(AVAILABLE DATA)
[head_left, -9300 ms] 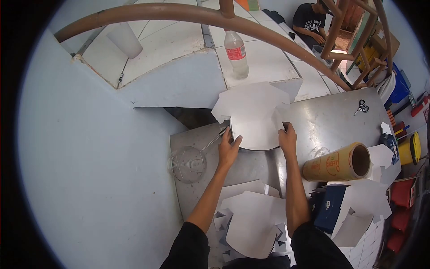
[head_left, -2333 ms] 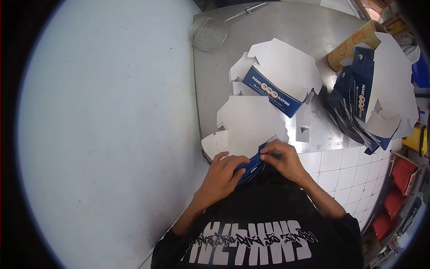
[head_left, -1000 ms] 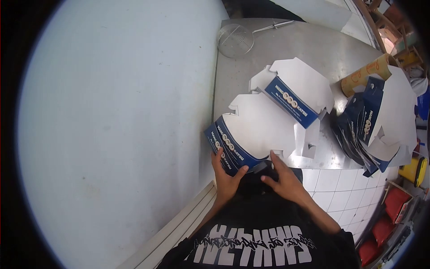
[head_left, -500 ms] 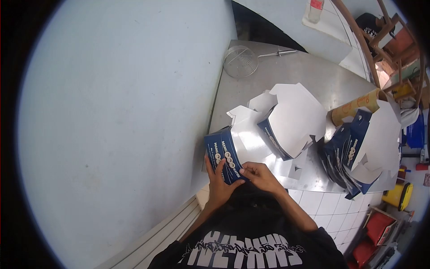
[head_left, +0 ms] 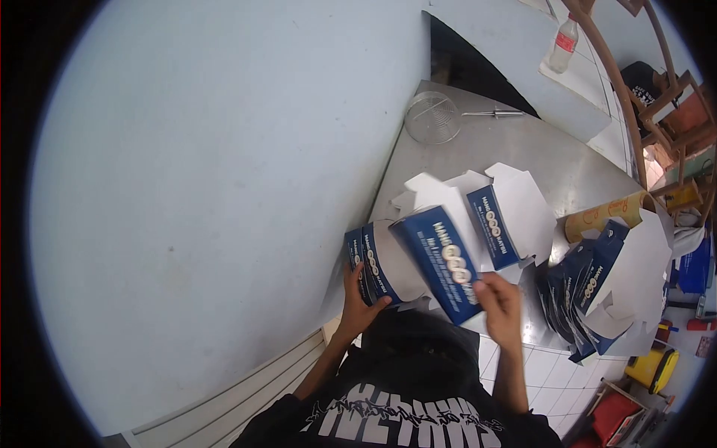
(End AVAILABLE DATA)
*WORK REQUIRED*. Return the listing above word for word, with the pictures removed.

*SOLUTION BELOW*.
[head_left, -9300 ms] 
[head_left, -2333 ms] 
[head_left, -1000 ms] 
[head_left, -500 ms] 
[head_left, +0 ms] 

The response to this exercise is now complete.